Non, je ne suis pas celui que je voulais être quand j’étais petit.

Il était une fois, il y a bien longtemps, dans un monde un peu différent de celui dans lequel nous vivons maintenant, un petit garçon à qui on a eu l’honneur de demander ce qu’il ferait plus tard.

Ce petit garçon, c’est moi. Et cette question est revenue à de nombreuses reprises. En fait, elle est posée à partir du moment où un enfant est capable de parler. Beaucoup trop souvent à mon goût.

Pour moi, la vie d’adulte a toujours été un mystère. Voir mes parents s’absenter puis revenir s’occuper de nous à la maison. Comprendre à demi-mot ce qu’ils faisaient de leurs journées mais ne pas oser poser plus de questions que cela. Ou alors se contenter de ce que je comprenais, je ne sais pas vraiment.

Au final, ce que je voulais faire quand j’étais petit, c’était ressembler aux personnages des livres que je lisais, aux héros de films qui passaient à la télévision ou ceux dont les copains de la cours de récréation me parlaient. J’ai toujours aimé rêver.

Quand j’étais petit, je voulais être pilote d’avion.

Et dire je suis déjà monté dans le cockpit d’un avion de chasse quand j’étais tout petit, une folie qui donnait l’impression d’avoir des ailes.

Mais après de longues années, je me suis rendu compte que je ne le serai jamais. Pourtant je n’avais pas encore vu “Little Miss Sunshine”, qui n’existait pas à l’époque.

Il faut que j’avoue qu’avant de vouloir devenir pilote d’avion, mon rêve secret était d’avoir un camion rouge. Pompier ? Agriculteur ? Rêveur ? Aucune idée. Juste un camion rouge pétant et j’aurai été heureux.

Passons les années qui ne servent à rien : le collège et le lycée. Ces années où la question du “tu fais quoi après ?” revient chaque jour dans les bouches des professeurs, des amis, des parents, des parents des amis, d’inconnus croisés sur les salons dédiés aux lycéens, dans les transports quand je partais passer le Bac …

Toutes ces personnes qui n’avaient pas compris que je ne voulais pas faire quelque chose de précis. Mon rêve d’enfant ne pouvant être exaucé (être pilote d’avion, pas avoir un camion rouge).

En même temps, je n’avais pas envie de ça.

Être” une profession a toujours été pour moi un problème. Je n’ai jamais su réellement ce que se cache derrière chaque intitulé. Qu’il soit pompeux ou non, je sentais qu’il y avait une part de mystère qu’on ne voulait pas me révéler. Mais j’ai fini par percer le secret assez rapidement : la monotonie de la routine sans pointe de “folie” (certains l’appellent innovation).

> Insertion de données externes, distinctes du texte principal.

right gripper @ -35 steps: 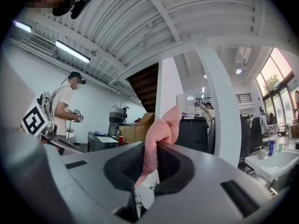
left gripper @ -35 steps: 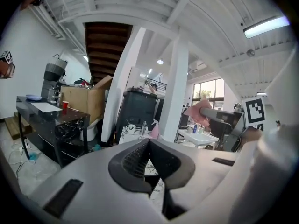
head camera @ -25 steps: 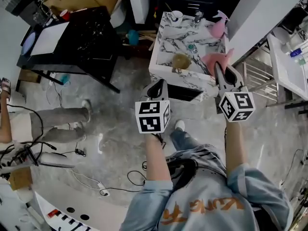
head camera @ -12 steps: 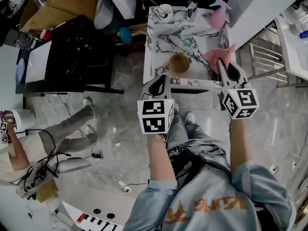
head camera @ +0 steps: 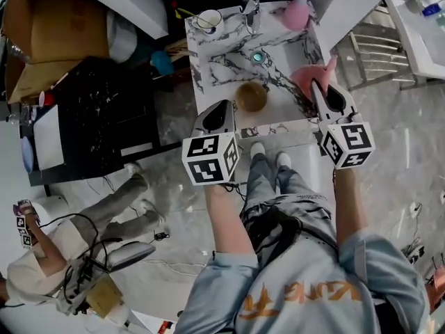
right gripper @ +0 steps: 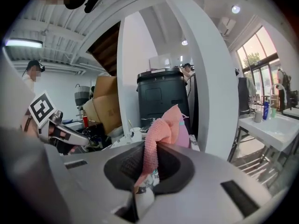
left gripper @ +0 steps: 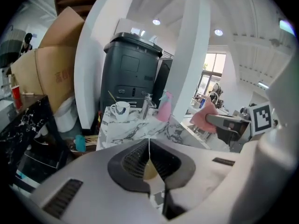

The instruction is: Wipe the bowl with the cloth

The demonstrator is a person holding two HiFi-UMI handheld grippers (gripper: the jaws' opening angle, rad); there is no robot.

Sans détour, il faut que je vous avoue que la monotonie est un concept qui m’emmerde réellement.

Le mot est lâché, l’excuse est posée, la poésie est tombée.

Relativement tôt, j’ai su que je ne suis pas fait pour accepter une routine. Mes professeurs me l’ont assez vite répété régulièrement et sans détour. Têtu comme je suis, j’ai eu du mal à l’entendre. Désormais je le sais, je l’accepte et je le comprends.

J’aime maintenant comprendre comment arrive la routine et comment faire pour l’éviter. C’est ce qui me motive à essayer de changer mon quotidien chaque jour.

Je n’ai pas un métier, j’en ai plusieurs.

De médiocre lycéen têtu ne souhaitant pas passer le Bac, je suis passé à major de promo. Oui, c’était radicalement opposé et assez déconcertant. J’étais tombé dans un cycle où les matières me parlaient et me motivaient.

Ce fut totalement par hasard que je me suis inscrit à l’université pour devenir développeur web.

Au fur et à mesure, j’ai aussi pris conscience que je comprenais très bien comment le petit monde du web est construit. Mais que j’étais aussi un développeur très moyen.

D’où mon envol du côté du e-commerce directement après avoir eu ma licence. Mais ça n’allait toujours pas, l’ennuie me guettait très vite.

Je suis allé en agence de communication, plutôt traditionnelle mais qui prenait sereinement le virage du numérique.

Une fois de plus, j’ai eu envie d’autre chose. Je suis passé par le référencement, la création d’une web-agency, le social-gaming, le social media… Mais aussi la musique pendant un temps.

Sans oublier les boulots d’été qui ne me déplaisaient pas, mais qui ne me motivaient pas non plus assez pour y consacrer ma vie.

C’est tellement bon de changer de poste, de défi, d’envies.

J’ai besoin de changer de métier pour trouver de nouveaux défis. Mon métier à moi c’est continuer à apprendre pour me perfectionner et continuer d’avoir envie de révolutionner le monde.

Au final, je crois que j’ai réussi à devenir un rêveur qui a les pieds sur Terre.